• **Goal of the exercise**: Copy the listing below line for line, starting at its first line and ending with the line that has "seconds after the" in it. Add nothing.

• **Data extract**:
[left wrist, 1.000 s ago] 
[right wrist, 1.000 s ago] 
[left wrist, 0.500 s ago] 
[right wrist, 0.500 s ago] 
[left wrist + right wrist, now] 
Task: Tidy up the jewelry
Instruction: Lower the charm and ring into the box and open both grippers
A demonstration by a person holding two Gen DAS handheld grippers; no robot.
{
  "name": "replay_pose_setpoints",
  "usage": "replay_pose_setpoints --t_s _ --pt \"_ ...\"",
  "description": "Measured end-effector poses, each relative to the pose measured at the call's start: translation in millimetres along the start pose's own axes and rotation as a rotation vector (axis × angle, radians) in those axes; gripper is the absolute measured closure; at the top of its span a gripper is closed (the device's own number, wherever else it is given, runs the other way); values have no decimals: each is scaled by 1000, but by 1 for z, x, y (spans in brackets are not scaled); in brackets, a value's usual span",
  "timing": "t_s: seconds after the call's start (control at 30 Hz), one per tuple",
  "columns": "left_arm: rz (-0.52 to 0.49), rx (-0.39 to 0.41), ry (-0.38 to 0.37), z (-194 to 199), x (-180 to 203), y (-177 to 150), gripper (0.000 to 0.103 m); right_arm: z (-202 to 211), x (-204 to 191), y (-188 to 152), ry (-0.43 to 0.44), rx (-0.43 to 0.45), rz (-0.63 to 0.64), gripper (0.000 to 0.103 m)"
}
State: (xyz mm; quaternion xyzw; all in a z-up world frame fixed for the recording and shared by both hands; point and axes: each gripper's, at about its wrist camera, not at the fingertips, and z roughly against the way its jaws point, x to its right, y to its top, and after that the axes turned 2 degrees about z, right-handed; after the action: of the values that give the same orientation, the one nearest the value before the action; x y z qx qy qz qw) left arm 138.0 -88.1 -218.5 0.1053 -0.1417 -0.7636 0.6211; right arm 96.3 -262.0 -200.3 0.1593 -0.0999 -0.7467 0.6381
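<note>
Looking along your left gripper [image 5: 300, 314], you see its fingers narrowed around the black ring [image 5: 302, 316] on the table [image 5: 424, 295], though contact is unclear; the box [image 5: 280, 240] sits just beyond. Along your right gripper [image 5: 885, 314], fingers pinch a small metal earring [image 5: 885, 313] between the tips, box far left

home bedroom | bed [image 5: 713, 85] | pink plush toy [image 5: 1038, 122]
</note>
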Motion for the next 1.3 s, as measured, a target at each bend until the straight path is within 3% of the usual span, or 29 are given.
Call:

• **Task solution**:
[left wrist, 1.000 s ago] 
[right wrist, 1.000 s ago] 
[left wrist, 0.500 s ago] 
[right wrist, 0.500 s ago] 
[left wrist + right wrist, now] 
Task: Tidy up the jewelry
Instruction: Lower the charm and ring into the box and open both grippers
A demonstration by a person holding two Gen DAS handheld grippers; no robot.
{
  "name": "replay_pose_setpoints",
  "usage": "replay_pose_setpoints --t_s _ --pt \"_ ...\"",
  "description": "Measured end-effector poses, each relative to the pose measured at the call's start: translation in millimetres along the start pose's own axes and rotation as a rotation vector (axis × angle, radians) in those axes; gripper is the absolute measured closure; at the top of its span a gripper is closed (the device's own number, wherever else it is given, runs the other way); values have no decimals: each is scaled by 1000, but by 1 for z, x, y (spans in brackets are not scaled); in brackets, a value's usual span",
  "timing": "t_s: seconds after the call's start (control at 30 Hz), one per tuple",

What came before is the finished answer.